Cloudflare Credentials
Generate Cloudflare token with Zone and DNS scopes or Use legacy API key with Email. Save them in .env file.
CF_API_EMAIL=
CF_API_KEY=
CF_API_TOKEN=
Config
Create a directory data with
mkdir data
Create a acme.json to store cert data
touch data/acme.json
Do not edit acme.json file.
Create config directory and omada.yaml to store file config for defining routes and etc
mkdir data/config
touch data/config/omada.yaml
Basic auth for traefik dashboard
Generate username/password pair with following
echo $(htpasswd -nB user) | sed -e s/\\$/\\$\\$/g
Update the labels in compose file
labels:
- "traefik.http.middlewares.traefik-auth.basicauth.users=<user:password>"
Deploy traefik
To deploy traefik
docker compose up -d
This will deploy the traefik container and completes acme challenge and generates certificate from Let's Encrypt. This config can be found on GitHub.

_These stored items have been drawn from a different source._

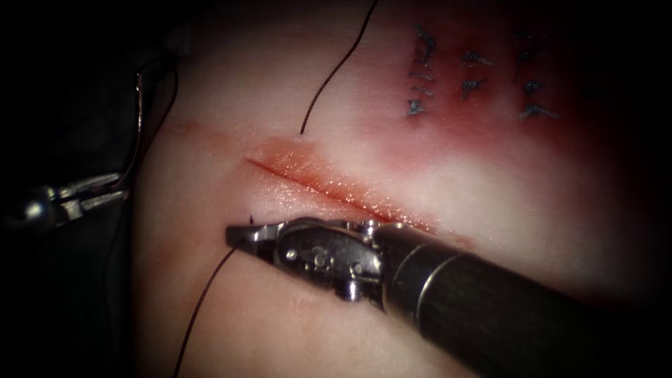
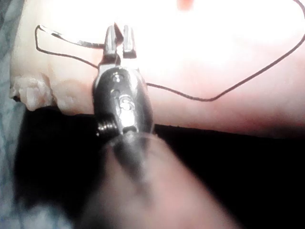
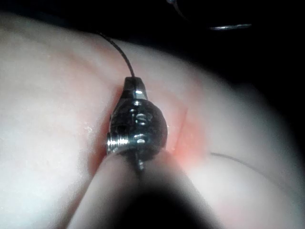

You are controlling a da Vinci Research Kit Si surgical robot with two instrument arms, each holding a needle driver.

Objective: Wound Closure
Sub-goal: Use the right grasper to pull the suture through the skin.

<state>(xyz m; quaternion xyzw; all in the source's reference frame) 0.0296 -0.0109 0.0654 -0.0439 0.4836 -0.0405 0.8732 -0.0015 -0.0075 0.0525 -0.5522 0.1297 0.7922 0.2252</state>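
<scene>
Centrally, the straight reddened cut crosses the pale pork-belly tissue. The slim curved steel needle lies clear of the tissue at its left edge, over dark background, with the left arm's silver needle driver clamped on its lower end. Dark thin thread runs from the right arm's steel-jawed tool, whose jaws are closed on it just left of the cut; another strand lies above the cut. Open tissue surrounds both margins. Blue-grey cut thread ends sit on the red fluid at upper right. The right shaft enters obliquely from lower right.
</scene>
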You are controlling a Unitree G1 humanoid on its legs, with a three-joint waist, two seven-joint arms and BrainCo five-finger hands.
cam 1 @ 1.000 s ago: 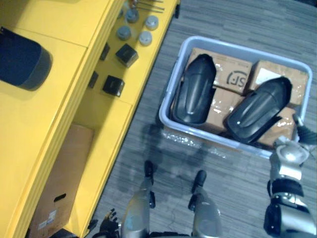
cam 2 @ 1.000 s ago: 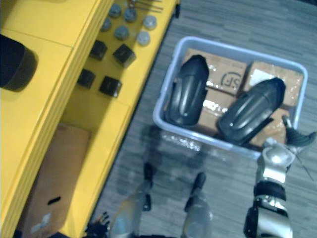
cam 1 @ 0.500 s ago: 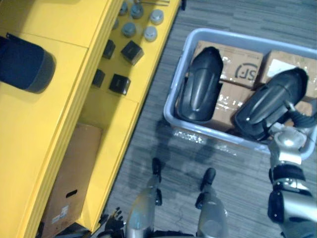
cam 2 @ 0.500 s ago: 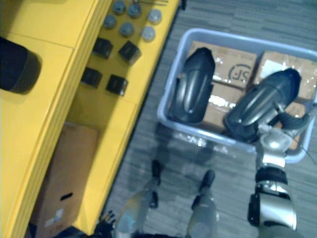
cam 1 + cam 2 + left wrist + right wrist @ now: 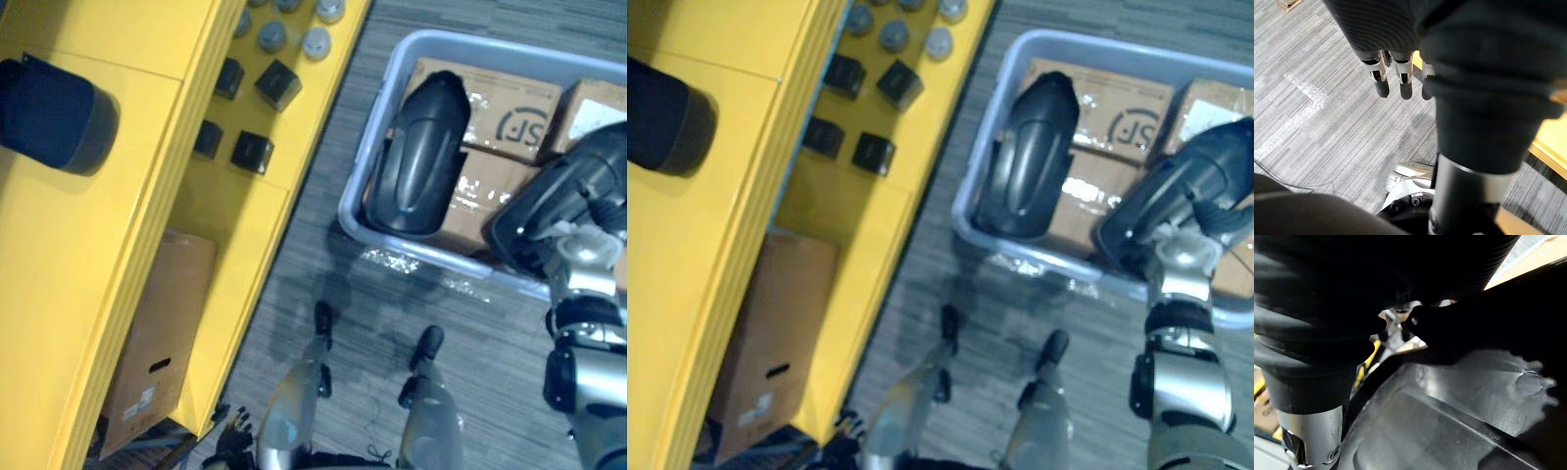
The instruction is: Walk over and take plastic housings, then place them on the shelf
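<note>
The right hand [image 5: 1400, 264] is hovering right against the right plastic housing [image 5: 560, 196], a smooth, glossy black moulded shell with a raised ridge and a small round boss; whether the hand is gripping it cannot be told. That housing is lying aslant in a pale grey-blue plastic bin [image 5: 357, 186], and a second housing [image 5: 421, 157] of the same tapered, rounded shape is resting beside it. Both are lying on taped cardboard boxes [image 5: 509, 108], one bearing a round black printed logo and another a white label [image 5: 588, 117]. The left hand [image 5: 1402, 73] is hanging at the robot's side with its fingers straight and apart over grey striped carpet [image 5: 323, 264]. To the left, a yellow shelf [image 5: 108, 255] is carrying small black cubes [image 5: 252, 152], grey round caps [image 5: 315, 42] and a dark rounded object [image 5: 54, 117], and a labelled cardboard carton [image 5: 157, 343] is sitting beneath.
</note>
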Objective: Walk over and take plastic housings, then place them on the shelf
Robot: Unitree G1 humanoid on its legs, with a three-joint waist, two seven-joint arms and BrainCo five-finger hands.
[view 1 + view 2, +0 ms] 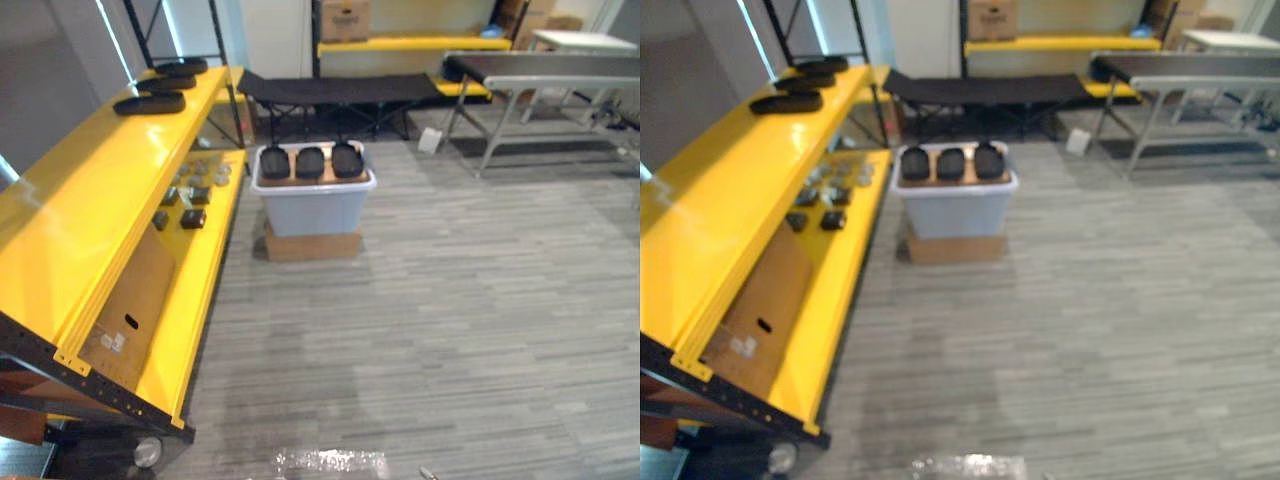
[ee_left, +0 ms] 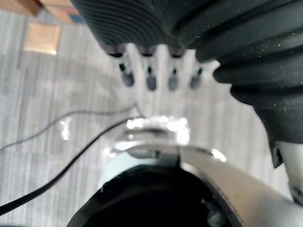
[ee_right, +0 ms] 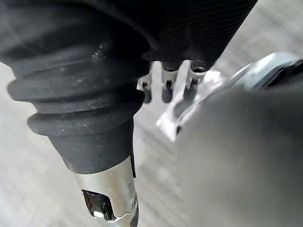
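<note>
left hand (image 2: 150, 80) and right hand (image 3: 166, 92) hang released, empty, as walking to the housings (image 1: 310, 161) in the bin (image 1: 312, 208) risks clipping the yellow shelf (image 1: 130, 180).

Left hand (image 2: 150, 71) seen from close behind its dark ribbed cover (image 2: 142, 19). Silver fingers (image 2: 173, 78) with dark tips in a row, straight and relaxed, clasping nothing, hanging above grey plank floor (image 2: 57, 94). Tan cardboard (image 2: 42, 38) lying on the floor at ten o'clock from the fingers, well apart. Bright glare patch (image 2: 156, 125) on the floor at six o'clock, just past the fingertips.
</note>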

If anything goes wrong, check container logs.
Omada routes
Add the following content to data/config/omada.yaml
---
http:
routers:
oc-router:
entryPoints:
- "https"
service: oc-service
rule: "Host(`omada.example.com`)" # change it to actual address
tls: {}
middlewares:
- default-headers
- https-redirect
services:
oc-service:
loadBalancer:
servers:
- url: https://10.20.20.119:8043 # change it to actual ip of the controller
middlewares:
https-redirect:
redirectScheme:
scheme: https
permanent: true
default-headers:
headers:
frameDeny: true
sslRedirect: true
browserXssFilter: true
contentTypeNosniff: true
forceSTSHeader: true
stsIncludeSubdomains: true
stsPreload: true
stsSeconds: 15552000
customFrameOptionsValue: SAMEORIGIN
customRequestHeaders:
X-Forwarded-Proto: https
default-whitelist:
IPAllowList:
sourceRange:
- "10.0.0.0/8"
- "192.168.0.0/16"
- "172.16.0.0/12"
- "100.64.0.0/10"
secured:
chain:
middlewares:
- default-headers
In traefik.yaml, file config is set as following
providers:
file:
directory: /config
watch: true # updates the config with out restart
Config will be auto updates by traefik and no need to restart the container. Omada controller is available at omada.example.com.